Bermuda- Faial,   at 18:30 on Saturday 20th, our position is 34:41.48N 051:59.06W and we are heading northeast.

This leg has been a roller coaster ride so far. We set off from Bermuda on Sunday 14th May with everything, we thought, in good shape; the weather was fine and the forecast benign.  Leaving the island behind us I went below and noticed a strong smell of diesel!    There was diesel in the bilge and it turned out, after emptying the cockpit locker (fenders, bikes, dinghy oars and seats) to gain access, that the fuel tank breather pipe had split so the last few liters of the fuel we added that morning in St Georges, had escaped into the boat.  I bailed diesel from the bilges into a 10 litre can using the dinghy bailing scoop and did my best with absorbent pads to wipe up the residue but the smell still lingers, and it is difficult stuff to get rid of completely; there is a distinct hydrocarbon smell when the gas rings are lit.  The nether regions of the bilges from the engine space to the under-cabin soles are going to need a thorough scrub out during the winter layup.
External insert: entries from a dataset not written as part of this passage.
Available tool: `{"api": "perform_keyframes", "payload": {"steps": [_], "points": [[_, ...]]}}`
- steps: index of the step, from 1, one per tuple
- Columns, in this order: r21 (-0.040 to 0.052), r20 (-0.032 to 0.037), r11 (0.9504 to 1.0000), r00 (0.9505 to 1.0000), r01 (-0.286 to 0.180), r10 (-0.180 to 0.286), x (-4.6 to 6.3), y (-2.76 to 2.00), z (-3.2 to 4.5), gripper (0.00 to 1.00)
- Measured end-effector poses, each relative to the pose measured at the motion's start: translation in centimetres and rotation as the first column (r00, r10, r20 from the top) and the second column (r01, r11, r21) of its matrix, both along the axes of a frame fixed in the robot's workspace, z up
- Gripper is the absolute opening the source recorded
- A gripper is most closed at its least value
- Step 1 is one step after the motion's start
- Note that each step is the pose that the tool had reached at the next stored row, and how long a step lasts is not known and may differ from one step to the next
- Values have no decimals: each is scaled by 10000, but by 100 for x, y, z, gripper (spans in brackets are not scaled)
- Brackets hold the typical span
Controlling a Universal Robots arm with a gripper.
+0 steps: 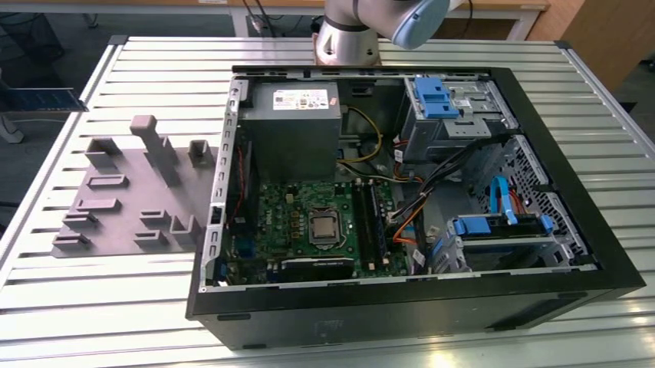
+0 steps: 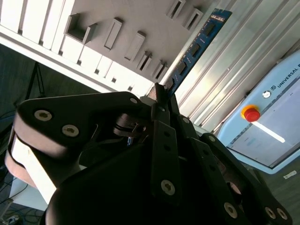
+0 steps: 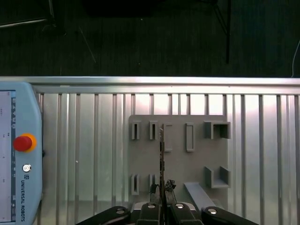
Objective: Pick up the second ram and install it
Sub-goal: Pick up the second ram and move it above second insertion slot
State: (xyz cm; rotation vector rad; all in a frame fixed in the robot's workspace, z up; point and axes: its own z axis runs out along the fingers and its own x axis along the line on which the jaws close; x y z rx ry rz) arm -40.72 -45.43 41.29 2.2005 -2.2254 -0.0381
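Note:
In both wrist views my gripper is shut on one end of the second ram, a long blue board with a row of dark chips. In the first wrist view the ram stands edge-on, held above the grey fixture plate and its slots. In the exterior view the same plate lies on the slatted table on the exterior view's left. The open computer case sits beside it. The long black memory slots run next to the processor on the green motherboard.
A teach pendant with a red stop button lies on the table beside the fixture plate. Inside the case are a power supply, loose cables and blue-latched drive bays. The arm's base stands behind the case.

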Motion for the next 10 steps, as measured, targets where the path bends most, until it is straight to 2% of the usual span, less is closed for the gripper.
{"api": "perform_keyframes", "payload": {"steps": [10], "points": [[-1, -1, 10000, 10000, 0, 0, 0, 1, 67, 14]]}}
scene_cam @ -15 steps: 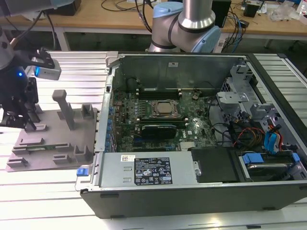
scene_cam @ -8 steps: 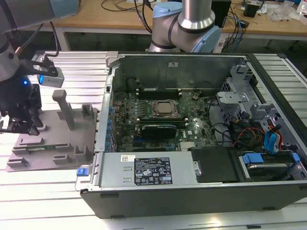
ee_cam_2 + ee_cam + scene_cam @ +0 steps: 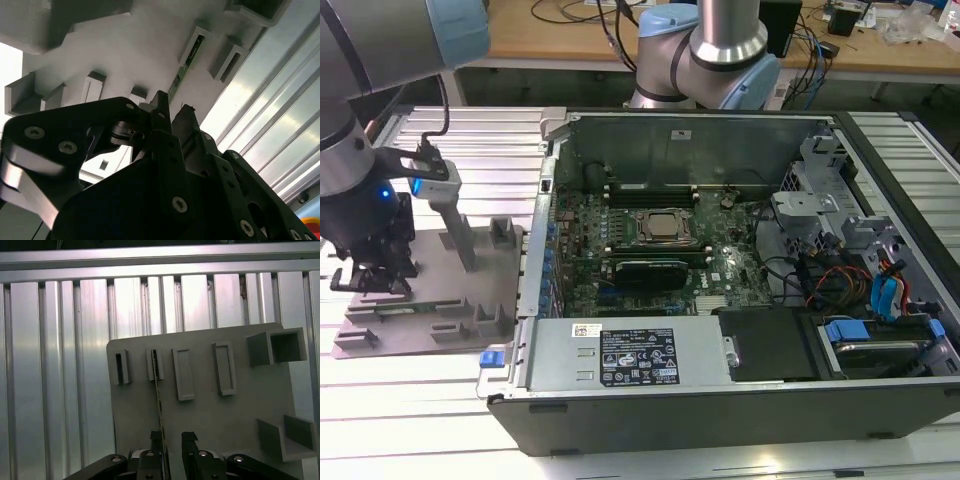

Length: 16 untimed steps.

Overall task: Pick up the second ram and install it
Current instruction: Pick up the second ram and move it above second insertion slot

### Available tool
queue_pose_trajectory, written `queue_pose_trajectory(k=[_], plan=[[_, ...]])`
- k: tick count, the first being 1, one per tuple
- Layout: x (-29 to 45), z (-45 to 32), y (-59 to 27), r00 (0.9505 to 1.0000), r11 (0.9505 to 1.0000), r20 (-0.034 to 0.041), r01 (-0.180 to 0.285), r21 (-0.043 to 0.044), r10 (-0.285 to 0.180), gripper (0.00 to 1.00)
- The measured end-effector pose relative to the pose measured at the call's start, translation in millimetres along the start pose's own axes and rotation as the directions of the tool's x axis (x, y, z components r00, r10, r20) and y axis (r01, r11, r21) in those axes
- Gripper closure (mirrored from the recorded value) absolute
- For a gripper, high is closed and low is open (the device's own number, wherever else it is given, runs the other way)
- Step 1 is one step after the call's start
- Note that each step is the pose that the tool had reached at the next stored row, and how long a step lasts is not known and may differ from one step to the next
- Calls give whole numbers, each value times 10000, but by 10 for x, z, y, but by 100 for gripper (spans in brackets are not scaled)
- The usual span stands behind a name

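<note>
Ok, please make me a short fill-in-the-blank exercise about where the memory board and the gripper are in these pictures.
1. The green memory board stands on its edge in a slot of the grey ____.
2. In the exterior view, the gripper is at that view's ____ of the open computer case.
3. In the first wrist view, the gripper's jaws are ____, with a gap wider than the board is thick.
Missing words: tray; left; open.

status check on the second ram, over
Black claw open, low over grey plastic tray. Thin dark green ram board on edge in its tray slot, one end at the claw, not gripped. Nothing blocking the board.
</note>
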<state>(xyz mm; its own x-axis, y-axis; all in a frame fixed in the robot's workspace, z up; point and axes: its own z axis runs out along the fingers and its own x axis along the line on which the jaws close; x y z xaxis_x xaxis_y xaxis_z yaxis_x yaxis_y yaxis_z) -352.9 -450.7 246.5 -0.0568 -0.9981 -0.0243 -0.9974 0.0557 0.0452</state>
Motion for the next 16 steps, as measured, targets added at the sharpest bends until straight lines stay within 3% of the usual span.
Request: queue_pose_trajectory(k=[4, 16], plan=[[3, 140, -7, 10000, 10000, 1, 5, 2, -5, 72], [10, 405, -18, 10000, 10000, -1, 16, 0, -16, 72]])
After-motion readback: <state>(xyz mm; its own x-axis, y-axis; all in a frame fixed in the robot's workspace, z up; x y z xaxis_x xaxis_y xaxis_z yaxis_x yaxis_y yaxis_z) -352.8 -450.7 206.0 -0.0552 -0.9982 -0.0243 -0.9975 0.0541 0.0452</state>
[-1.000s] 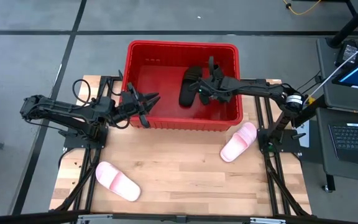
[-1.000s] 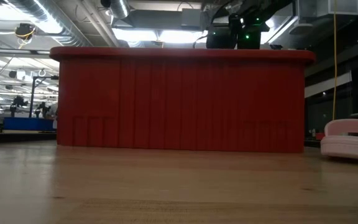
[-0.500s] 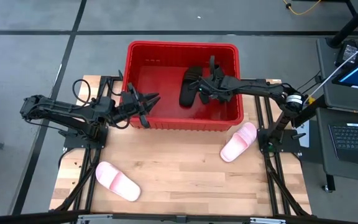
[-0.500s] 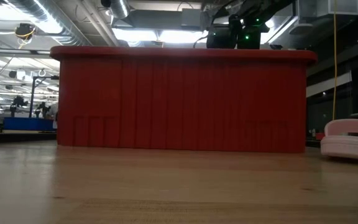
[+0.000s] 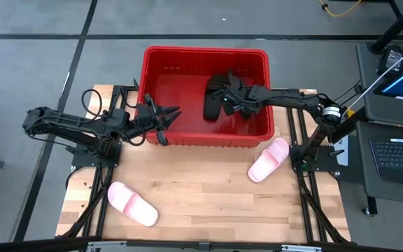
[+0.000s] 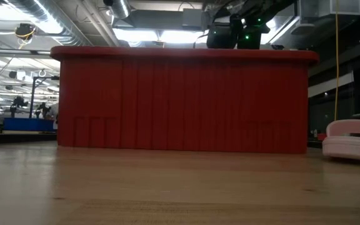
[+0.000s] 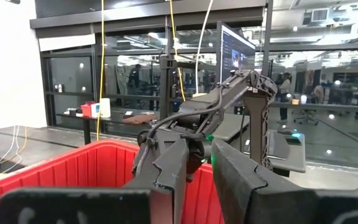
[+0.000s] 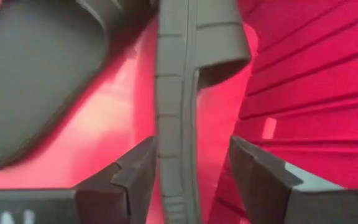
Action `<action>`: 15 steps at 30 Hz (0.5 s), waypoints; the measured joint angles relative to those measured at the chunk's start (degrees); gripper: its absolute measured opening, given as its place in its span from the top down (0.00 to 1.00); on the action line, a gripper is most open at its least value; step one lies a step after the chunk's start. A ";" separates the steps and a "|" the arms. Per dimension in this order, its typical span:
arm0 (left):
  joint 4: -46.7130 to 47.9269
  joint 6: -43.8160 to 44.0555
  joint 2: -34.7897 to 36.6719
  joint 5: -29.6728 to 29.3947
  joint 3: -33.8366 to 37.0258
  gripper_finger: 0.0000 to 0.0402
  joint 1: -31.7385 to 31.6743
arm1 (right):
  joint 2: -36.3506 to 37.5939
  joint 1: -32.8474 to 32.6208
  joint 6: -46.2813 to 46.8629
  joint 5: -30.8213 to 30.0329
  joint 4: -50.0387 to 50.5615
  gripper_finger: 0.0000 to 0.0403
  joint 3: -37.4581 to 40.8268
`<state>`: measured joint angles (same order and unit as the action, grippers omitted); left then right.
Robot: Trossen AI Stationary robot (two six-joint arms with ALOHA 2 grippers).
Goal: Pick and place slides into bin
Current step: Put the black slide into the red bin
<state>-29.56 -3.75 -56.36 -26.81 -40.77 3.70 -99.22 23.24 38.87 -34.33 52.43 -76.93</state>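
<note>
Slides lie split between bin and surface in the high view: two black slides [image 5: 215,95] sit inside the red bin [image 5: 206,54] at upper centre, one pink slide [image 5: 269,159] rests on the wooden surface [image 5: 201,189] just below the bin's right corner, and another pink slide [image 5: 133,204] lies at lower left. The right gripper [image 5: 227,96] reaches into the bin over the black pair; the left gripper [image 5: 168,117] hangs at the bin's left front wall.

Low view: the bin's ribbed wall fills the middle — a pink slide [image 6: 352,139] shows at the right edge.

Left wrist view: the left gripper [image 7: 197,168] holds nothing, its fingers a little apart, above the bin's rim [image 7: 73,168].

Right wrist view: the right gripper [image 8: 191,165] stands open — a black slide [image 8: 179,93] on edge runs between its fingers.
</note>
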 joint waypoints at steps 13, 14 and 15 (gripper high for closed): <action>0.00 0.00 0.00 0.00 0.00 0.83 0.00 | -0.02 -0.15 -3.97 1.55 -6.22 0.50 -0.97; 0.00 0.00 0.00 0.00 0.00 0.83 0.00 | -0.02 -0.15 -4.96 1.47 -6.28 0.50 -1.71; 0.00 0.00 0.00 0.00 0.00 0.83 0.00 | 0.00 -0.17 -6.39 1.44 -6.37 0.50 -2.45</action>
<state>-29.56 -3.75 -56.36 -26.81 -40.77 3.70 -99.22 23.07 32.48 -32.88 46.07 -79.37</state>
That was Sunday, on Monday morning we noticed the line to the furling drum was leading at a strange angle and it turned out the furling drum bearing had come apart allowing the drum and foil to slide up the wire forestay sufficiently for a large amount of the new Dyneema furling line to be ‘welded’ around the stay inside the bearing housing.  At the same time the sail was unfurling itself (and winding on more Dyneema) as the wind was getting up.  We had to get the sail down before we could even assess the issue with the drum.  This was a mouth-drying, monumental struggle for Brian and me while Keith steered the boat with the sail thrashing around our ears.  Inch by inch we hauled it down with nothing much to grip except folds of sail pulled bar tight by the pressure of the wind. We had run off to try to shelter the sail behind the main – and reduce the apparent wind –and, perhaps, going head to wind might have been easier?  It must have taken forty minutes of work at the limit of my strength to get the sail on the deck and eventually subdue its wild tendency to blow everywhere by lying on it while recovering.   Then a second struggle to bundle it through the hatch to the sail bin which it filled. We stopped for some breakfast and a rest and then set our very small (No 4?) sail on the emergency forestay and carried on.  The little sail was OK in the fresh wind but would not pull like the Genoa in light airs. 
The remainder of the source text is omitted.